[Opening Data records section]
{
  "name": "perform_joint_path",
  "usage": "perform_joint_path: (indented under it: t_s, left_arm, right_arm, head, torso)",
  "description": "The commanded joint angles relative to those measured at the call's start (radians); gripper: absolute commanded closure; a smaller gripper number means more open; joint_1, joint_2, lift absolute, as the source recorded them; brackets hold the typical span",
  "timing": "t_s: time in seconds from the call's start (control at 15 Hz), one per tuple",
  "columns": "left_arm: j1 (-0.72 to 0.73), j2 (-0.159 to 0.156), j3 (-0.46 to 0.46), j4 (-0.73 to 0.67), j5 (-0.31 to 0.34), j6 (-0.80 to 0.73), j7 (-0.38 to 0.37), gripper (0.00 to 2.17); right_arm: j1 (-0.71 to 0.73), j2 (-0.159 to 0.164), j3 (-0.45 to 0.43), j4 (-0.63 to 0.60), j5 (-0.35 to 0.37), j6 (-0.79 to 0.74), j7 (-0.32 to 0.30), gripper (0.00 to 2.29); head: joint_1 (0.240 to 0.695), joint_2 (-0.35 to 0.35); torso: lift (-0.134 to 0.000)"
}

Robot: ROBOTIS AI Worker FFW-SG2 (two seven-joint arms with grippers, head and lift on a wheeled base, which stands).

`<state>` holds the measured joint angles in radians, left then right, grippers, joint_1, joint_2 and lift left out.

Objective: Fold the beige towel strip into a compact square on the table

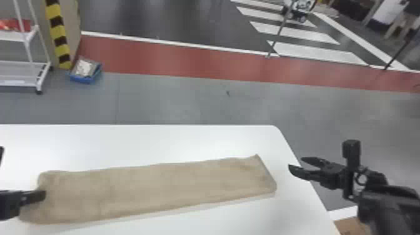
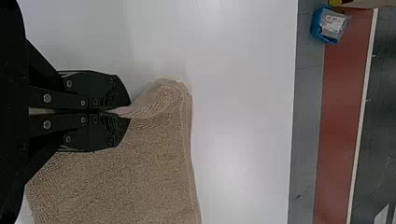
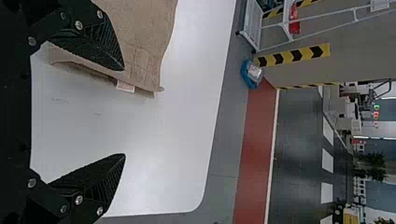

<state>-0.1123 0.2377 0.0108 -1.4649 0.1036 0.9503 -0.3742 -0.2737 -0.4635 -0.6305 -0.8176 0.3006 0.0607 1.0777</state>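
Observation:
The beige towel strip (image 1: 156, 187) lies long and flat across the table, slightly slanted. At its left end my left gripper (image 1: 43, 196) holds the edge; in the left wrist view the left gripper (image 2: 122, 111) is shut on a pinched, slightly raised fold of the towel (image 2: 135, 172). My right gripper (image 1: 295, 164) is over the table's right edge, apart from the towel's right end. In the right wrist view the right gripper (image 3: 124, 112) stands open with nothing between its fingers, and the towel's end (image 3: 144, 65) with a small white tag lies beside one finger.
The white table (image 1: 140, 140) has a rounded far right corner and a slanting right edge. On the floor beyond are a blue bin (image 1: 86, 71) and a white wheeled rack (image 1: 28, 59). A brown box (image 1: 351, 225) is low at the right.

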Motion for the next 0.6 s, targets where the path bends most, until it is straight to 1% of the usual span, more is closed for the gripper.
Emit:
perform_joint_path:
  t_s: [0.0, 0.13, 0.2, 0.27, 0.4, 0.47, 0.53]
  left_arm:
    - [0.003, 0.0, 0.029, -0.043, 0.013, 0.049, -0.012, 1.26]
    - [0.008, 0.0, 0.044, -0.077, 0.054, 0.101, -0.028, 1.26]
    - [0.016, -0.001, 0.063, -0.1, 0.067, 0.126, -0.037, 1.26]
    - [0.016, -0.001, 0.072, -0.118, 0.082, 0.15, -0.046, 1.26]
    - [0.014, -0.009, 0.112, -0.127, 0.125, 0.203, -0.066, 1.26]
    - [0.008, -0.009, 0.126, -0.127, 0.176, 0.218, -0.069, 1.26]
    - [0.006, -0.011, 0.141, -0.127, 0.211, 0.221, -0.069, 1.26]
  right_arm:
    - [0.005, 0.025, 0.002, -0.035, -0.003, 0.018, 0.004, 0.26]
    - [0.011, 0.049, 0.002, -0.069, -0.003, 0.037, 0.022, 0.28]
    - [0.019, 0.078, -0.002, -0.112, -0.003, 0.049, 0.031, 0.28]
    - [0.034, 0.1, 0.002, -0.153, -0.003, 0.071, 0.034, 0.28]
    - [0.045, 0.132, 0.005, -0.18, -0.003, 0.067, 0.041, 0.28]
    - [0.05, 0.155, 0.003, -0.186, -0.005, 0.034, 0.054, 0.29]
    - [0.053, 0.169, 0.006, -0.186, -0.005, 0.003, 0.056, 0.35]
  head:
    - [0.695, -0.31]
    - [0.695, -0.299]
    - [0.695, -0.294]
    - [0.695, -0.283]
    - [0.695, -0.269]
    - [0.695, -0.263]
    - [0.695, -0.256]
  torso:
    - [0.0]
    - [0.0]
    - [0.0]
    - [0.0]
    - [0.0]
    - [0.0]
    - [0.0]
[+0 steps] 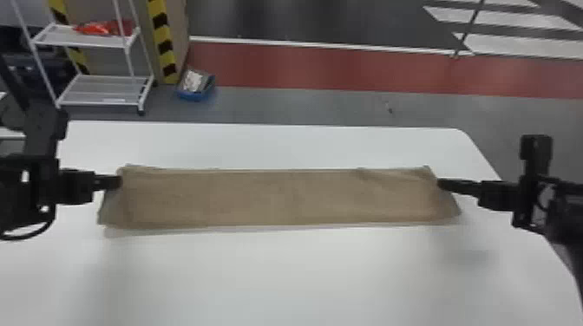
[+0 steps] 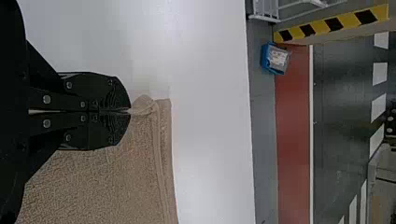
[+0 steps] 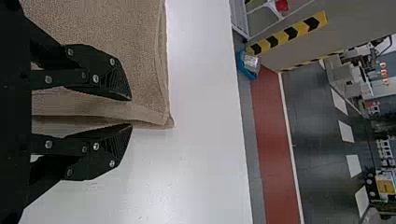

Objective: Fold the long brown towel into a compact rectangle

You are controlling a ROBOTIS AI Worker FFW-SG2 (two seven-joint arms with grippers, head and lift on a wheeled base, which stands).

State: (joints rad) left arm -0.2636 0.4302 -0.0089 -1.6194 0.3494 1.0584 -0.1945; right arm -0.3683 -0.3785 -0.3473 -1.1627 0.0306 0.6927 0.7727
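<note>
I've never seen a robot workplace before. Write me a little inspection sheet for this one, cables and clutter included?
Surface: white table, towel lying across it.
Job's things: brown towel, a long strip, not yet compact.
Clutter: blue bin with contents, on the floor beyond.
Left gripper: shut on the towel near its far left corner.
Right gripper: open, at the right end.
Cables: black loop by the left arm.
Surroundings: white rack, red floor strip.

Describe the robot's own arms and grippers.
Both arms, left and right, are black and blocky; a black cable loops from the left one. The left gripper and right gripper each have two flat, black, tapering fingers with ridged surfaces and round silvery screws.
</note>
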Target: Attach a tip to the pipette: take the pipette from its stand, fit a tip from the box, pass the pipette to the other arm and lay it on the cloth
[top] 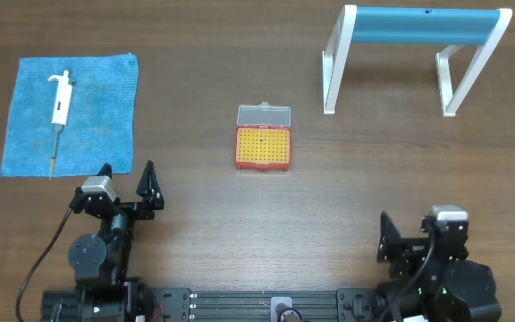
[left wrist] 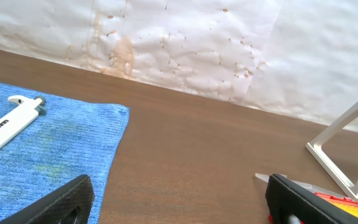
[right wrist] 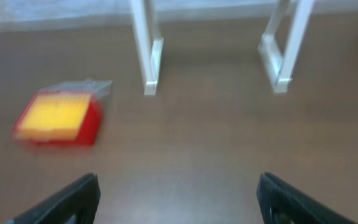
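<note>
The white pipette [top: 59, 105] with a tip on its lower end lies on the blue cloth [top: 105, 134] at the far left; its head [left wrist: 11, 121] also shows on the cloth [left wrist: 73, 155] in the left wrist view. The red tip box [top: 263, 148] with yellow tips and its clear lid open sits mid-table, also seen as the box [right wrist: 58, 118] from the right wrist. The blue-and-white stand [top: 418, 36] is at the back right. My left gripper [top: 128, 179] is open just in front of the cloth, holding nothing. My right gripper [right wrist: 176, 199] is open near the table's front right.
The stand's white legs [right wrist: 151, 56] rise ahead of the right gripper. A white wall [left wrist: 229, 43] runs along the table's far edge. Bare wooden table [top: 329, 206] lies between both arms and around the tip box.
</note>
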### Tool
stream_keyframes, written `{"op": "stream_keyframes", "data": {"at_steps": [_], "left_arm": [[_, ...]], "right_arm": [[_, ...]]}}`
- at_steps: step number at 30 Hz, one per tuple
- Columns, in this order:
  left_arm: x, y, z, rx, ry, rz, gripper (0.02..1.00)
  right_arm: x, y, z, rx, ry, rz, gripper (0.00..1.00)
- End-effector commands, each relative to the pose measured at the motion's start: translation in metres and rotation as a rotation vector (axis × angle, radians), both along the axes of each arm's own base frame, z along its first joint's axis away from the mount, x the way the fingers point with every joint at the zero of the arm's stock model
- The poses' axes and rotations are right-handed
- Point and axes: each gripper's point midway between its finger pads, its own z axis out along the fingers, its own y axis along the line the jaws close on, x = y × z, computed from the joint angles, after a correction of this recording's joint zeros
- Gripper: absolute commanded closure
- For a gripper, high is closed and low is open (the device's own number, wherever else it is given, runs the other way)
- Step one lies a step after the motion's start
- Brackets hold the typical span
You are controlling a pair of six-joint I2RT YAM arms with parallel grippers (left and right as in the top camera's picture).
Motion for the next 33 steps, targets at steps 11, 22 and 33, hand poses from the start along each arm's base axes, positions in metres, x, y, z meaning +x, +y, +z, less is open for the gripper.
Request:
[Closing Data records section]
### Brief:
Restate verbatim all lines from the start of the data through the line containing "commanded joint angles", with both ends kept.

### Task output:
{
  "name": "perform_joint_path",
  "usage": "perform_joint_path: (indented under it: t_s, left_arm, right_arm, head, torso)",
  "description": "The commanded joint angles relative to those measured at the call's start (radians); gripper: absolute commanded closure; a smaller gripper number means more open; joint_1, joint_2, lift absolute, as the source recorded them; brackets hold the typical span",

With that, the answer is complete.